**Task**
Every entry is to be returned as it stands, apart from the pictures.

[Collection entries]
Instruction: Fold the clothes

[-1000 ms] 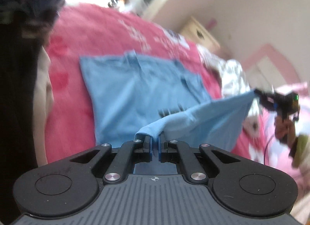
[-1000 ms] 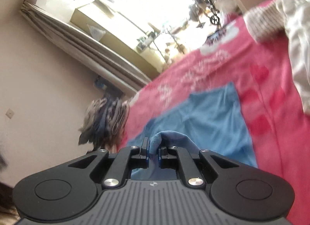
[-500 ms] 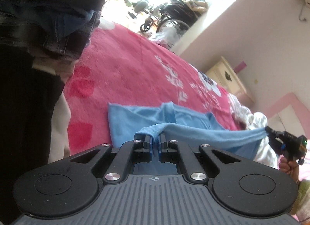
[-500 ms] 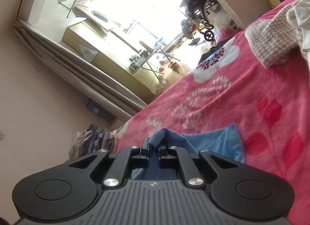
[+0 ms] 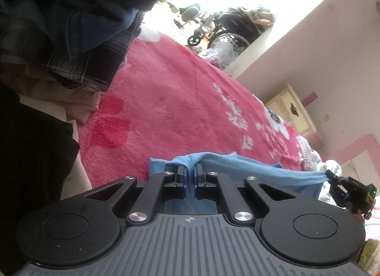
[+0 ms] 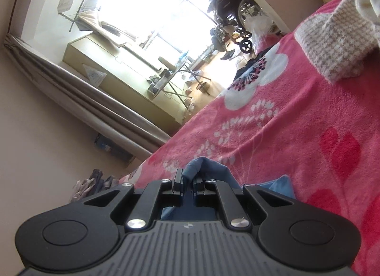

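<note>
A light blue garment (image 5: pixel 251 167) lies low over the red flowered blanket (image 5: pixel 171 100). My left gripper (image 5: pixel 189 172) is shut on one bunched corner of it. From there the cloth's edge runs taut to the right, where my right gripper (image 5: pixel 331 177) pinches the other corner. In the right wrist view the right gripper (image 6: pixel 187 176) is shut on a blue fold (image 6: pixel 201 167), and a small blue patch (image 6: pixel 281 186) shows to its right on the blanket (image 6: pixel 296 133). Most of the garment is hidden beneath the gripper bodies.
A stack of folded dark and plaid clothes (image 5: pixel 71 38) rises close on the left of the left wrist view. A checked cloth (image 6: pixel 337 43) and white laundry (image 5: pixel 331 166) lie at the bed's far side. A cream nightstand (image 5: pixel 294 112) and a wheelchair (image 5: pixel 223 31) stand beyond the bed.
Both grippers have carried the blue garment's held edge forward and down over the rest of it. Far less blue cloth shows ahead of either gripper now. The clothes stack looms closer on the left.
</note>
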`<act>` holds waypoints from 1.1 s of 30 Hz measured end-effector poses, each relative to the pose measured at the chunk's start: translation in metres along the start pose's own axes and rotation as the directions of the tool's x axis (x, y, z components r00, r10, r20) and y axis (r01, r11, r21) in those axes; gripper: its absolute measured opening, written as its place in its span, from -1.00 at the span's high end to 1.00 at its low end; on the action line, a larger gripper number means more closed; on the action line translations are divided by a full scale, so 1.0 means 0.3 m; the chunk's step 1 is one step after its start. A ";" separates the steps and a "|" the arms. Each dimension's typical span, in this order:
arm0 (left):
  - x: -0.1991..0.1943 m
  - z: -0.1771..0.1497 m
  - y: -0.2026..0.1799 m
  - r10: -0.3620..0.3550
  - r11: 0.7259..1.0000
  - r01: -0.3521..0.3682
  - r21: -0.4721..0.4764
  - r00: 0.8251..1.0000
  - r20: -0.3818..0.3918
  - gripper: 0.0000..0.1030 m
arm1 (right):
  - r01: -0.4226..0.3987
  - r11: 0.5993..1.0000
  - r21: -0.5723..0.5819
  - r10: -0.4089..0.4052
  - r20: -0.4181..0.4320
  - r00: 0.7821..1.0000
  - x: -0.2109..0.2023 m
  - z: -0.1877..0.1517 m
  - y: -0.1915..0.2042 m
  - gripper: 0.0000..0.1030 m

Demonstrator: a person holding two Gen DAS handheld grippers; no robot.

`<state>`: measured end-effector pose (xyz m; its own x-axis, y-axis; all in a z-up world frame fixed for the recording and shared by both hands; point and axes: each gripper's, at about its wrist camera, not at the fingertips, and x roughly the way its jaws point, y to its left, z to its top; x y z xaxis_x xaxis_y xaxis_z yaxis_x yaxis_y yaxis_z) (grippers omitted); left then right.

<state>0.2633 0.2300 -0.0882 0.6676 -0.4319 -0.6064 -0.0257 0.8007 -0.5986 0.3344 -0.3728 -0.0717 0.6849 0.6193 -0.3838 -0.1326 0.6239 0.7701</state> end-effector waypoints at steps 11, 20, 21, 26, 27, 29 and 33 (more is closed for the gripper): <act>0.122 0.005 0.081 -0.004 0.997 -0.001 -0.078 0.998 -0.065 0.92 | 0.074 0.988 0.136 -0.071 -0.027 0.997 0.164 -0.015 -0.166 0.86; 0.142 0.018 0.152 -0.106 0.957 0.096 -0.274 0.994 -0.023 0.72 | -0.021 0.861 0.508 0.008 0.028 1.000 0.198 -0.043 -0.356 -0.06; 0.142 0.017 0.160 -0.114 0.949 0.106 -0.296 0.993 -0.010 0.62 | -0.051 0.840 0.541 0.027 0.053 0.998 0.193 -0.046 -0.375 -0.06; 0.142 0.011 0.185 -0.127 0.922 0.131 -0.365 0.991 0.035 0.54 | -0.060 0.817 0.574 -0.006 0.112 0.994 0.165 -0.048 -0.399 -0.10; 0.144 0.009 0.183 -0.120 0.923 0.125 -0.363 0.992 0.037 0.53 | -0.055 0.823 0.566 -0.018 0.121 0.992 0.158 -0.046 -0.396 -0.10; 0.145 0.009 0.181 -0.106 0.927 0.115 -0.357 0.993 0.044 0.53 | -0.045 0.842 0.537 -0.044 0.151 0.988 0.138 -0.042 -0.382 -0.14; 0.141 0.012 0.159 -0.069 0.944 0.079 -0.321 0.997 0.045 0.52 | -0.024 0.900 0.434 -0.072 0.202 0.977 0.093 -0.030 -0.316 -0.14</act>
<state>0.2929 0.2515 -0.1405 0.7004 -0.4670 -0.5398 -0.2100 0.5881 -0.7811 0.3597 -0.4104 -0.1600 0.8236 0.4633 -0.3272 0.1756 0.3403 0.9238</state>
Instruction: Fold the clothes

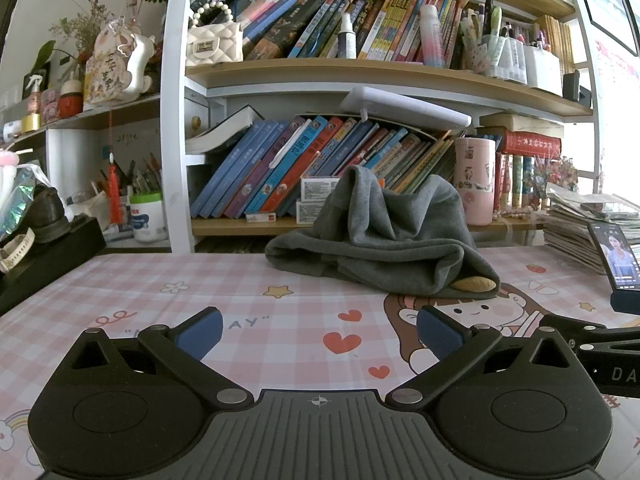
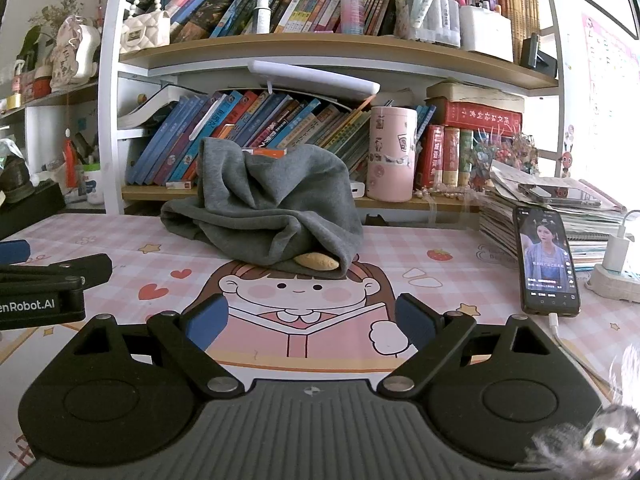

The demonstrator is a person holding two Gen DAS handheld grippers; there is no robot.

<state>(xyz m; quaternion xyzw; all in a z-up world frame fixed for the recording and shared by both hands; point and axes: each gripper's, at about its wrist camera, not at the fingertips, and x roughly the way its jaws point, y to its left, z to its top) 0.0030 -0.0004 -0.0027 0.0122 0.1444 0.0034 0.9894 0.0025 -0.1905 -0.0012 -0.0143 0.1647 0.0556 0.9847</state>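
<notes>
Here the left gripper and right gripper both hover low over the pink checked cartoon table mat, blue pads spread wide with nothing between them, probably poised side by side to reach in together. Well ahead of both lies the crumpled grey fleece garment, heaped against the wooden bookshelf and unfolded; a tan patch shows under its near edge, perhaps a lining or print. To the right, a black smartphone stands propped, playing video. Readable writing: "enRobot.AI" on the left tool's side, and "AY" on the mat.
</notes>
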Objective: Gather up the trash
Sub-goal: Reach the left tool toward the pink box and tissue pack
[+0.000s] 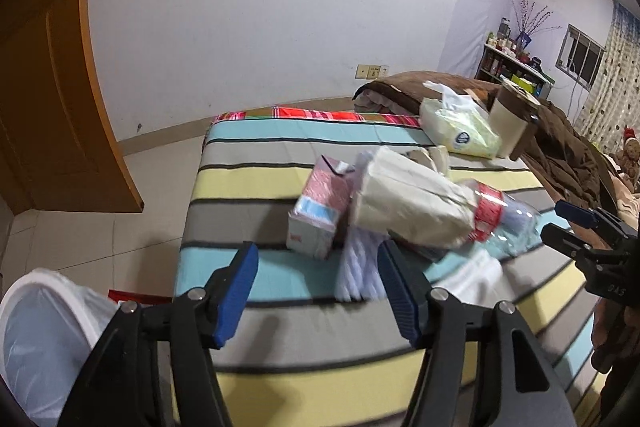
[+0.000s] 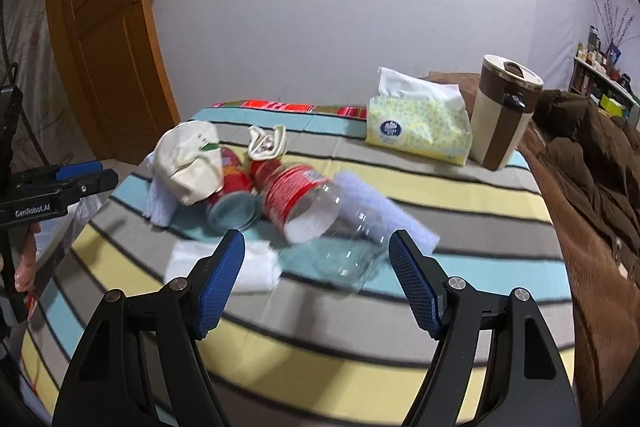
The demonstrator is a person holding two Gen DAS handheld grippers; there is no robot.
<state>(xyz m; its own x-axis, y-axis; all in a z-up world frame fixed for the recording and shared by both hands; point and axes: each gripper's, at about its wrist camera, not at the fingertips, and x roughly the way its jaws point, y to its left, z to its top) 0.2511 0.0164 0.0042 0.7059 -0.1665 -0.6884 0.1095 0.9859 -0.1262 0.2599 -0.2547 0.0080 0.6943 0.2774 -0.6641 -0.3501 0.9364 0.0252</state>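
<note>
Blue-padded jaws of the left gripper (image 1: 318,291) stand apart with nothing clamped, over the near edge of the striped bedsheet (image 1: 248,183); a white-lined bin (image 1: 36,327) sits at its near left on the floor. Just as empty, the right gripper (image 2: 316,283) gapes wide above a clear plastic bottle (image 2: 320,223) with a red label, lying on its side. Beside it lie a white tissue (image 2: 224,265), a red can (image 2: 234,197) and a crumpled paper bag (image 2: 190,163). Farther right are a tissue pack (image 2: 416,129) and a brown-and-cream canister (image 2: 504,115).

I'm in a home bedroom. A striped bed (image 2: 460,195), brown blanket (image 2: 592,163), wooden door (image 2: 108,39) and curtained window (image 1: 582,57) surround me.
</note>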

**Answer section**
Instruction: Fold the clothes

[-1000 ms] 
[-1000 ms] 
[-500 ms] 
[-500 ms] 
[+0 ms] 
[+0 ms] 

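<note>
A light blue garment (image 5: pixel 251 167) lies low over the red flowered blanket (image 5: pixel 171 100). My left gripper (image 5: pixel 189 172) is shut on one bunched corner of it. From there the cloth's edge runs taut to the right, where my right gripper (image 5: pixel 331 177) pinches the other corner. In the right wrist view the right gripper (image 6: pixel 187 176) is shut on a blue fold (image 6: pixel 201 167), and a small blue patch (image 6: pixel 281 186) shows to its right on the blanket (image 6: pixel 296 133). Most of the garment is hidden beneath the gripper bodies.
A stack of folded dark and plaid clothes (image 5: pixel 71 38) rises close on the left of the left wrist view. A checked cloth (image 6: pixel 337 43) and white laundry (image 5: pixel 331 166) lie at the bed's far side. A cream nightstand (image 5: pixel 294 112) and a wheelchair (image 5: pixel 223 31) stand beyond the bed.
Both grippers have carried the blue garment's held edge forward and down over the rest of it. Far less blue cloth shows ahead of either gripper now. The clothes stack looms closer on the left.
</note>
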`<act>` holds waypoints from 1.1 s of 30 Hz measured end-effector poses, each relative to the pose measured at the chunk's start: translation in metres along the start pose's own axes and rotation as the directions of the tool's x axis (x, y, z components r00, r10, r20) and y axis (r01, r11, r21) in those axes; gripper: its absolute measured opening, written as its place in its span, from -1.00 at the span's high end to 1.00 at its low end; on the action line, a larger gripper number means more closed; on the action line translations are divided by a full scale, so 1.0 means 0.3 m; the chunk's step 1 is one step after its start. A ";" separates the steps and a "|" the arms. Each dimension's typical span, in this order:
arm0 (left):
  - x: -0.1991..0.1943 m
  - z: -0.1771..0.1497 m
  - y: -0.2026..0.1799 m
  - r10: -0.3620..0.3550
  - r11: 0.7259..1.0000
  - r01: -0.3521..0.3682
  - r21: -0.4721..0.4764
  - r00: 0.8251..1.0000
  - r20: -0.3818..0.3918
  - gripper: 0.0000..0.1030 m
arm1 (right):
  - r01: -0.4226..0.3987
  - r11: 0.5993..1.0000
  - r21: -0.5723..0.5819
  - r10: -0.4089..0.4052
  - r20: -0.4181..0.4320
  - r00: 0.7821..1.0000
  - x: -0.2109..0.2023 m
  - z: -0.1877..0.1517 m
  - y: -0.1915..0.2042 m
  - gripper: 0.0000..0.1030 m

Demonstrator: a person holding two Gen DAS handheld grippers; no robot.

`<state>`: measured end-effector pose (xyz m; its own x-axis, y-axis; all in a z-up world frame fixed for the recording and shared by both hands; point and axes: each gripper's, at about its wrist camera, not at the fingertips, and x roughly the way its jaws point, y to its left, z to its top; x y z xaxis_x xaxis_y xaxis_z yaxis_x yaxis_y yaxis_z) (grippers omitted); left then right.

<state>0.2633 0.2300 -0.0882 0.6676 -0.4319 -0.6064 -0.0257 0.8007 -0.5986 0.3344 -0.3728 -0.0717 0.6849 0.6193 -0.3838 -0.1326 0.6239 0.7701</state> end-effector waypoints at steps 11, 20, 21, 26, 27, 29 and 33 (more is closed for the gripper): <act>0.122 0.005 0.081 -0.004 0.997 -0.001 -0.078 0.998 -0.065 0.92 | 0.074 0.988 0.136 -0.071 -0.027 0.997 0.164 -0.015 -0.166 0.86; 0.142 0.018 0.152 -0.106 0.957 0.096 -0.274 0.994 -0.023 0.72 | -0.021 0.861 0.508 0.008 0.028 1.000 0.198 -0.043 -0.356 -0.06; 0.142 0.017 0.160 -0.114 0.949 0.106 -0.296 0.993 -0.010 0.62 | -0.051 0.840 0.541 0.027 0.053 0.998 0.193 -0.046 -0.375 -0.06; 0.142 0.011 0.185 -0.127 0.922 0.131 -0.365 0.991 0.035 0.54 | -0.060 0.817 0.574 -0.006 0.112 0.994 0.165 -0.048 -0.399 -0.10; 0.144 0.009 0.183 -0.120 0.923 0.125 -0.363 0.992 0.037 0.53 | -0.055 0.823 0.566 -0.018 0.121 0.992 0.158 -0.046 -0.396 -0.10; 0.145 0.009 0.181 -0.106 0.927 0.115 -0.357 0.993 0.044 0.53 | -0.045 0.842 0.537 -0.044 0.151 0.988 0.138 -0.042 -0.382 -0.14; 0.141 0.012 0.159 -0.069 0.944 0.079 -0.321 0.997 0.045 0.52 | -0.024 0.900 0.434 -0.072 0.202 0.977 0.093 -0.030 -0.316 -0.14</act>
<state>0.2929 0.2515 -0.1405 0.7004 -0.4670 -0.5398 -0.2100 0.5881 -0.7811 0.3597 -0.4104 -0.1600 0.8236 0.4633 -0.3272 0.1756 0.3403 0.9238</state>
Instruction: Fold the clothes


The demonstrator is a person holding two Gen DAS handheld grippers; there is no robot.

<state>(xyz m; quaternion xyzw; all in a z-up world frame fixed for the recording and shared by both hands; point and axes: each gripper's, at about its wrist camera, not at the fingertips, and x roughly the way its jaws point, y to its left, z to its top) 0.0030 -0.0004 -0.0027 0.0122 0.1444 0.0034 0.9894 0.0025 -0.1905 -0.0012 -0.0143 0.1647 0.0556 0.9847</state>
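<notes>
Here the left gripper and right gripper both hover low over the pink checked cartoon table mat, blue pads spread wide with nothing between them, probably poised side by side to reach in together. Well ahead of both lies the crumpled grey fleece garment, heaped against the wooden bookshelf and unfolded; a tan patch shows under its near edge, perhaps a lining or print. To the right, a black smartphone stands propped, playing video. Readable writing: "enRobot.AI" on the left tool's side, and "AY" on the mat.
</notes>
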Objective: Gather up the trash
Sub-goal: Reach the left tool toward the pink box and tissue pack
[+0.000s] 
[+0.000s] 
The demonstrator is a person holding two Gen DAS handheld grippers; there is no robot.
<state>(xyz m; its own x-axis, y-axis; all in a z-up world frame fixed for the recording and shared by both hands; point and axes: each gripper's, at about its wrist camera, not at the fingertips, and x roughly the way its jaws point, y to its left, z to its top) 0.2511 0.0164 0.0042 0.7059 -0.1665 -0.6884 0.1095 0.9859 -0.1262 0.2599 -0.2547 0.0080 0.6943 0.2774 -0.6641 -0.3501 0.9364 0.0252</state>
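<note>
Blue-padded jaws of the left gripper (image 1: 318,291) stand apart with nothing clamped, over the near edge of the striped bedsheet (image 1: 248,183); a white-lined bin (image 1: 36,327) sits at its near left on the floor. Just as empty, the right gripper (image 2: 316,283) gapes wide above a clear plastic bottle (image 2: 320,223) with a red label, lying on its side. Beside it lie a white tissue (image 2: 224,265), a red can (image 2: 234,197) and a crumpled paper bag (image 2: 190,163). Farther right are a tissue pack (image 2: 416,129) and a brown-and-cream canister (image 2: 504,115).

I'm in a home bedroom. A striped bed (image 2: 460,195), brown blanket (image 2: 592,163), wooden door (image 2: 108,39) and curtained window (image 1: 582,57) surround me.
</note>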

Nothing further is required of the output.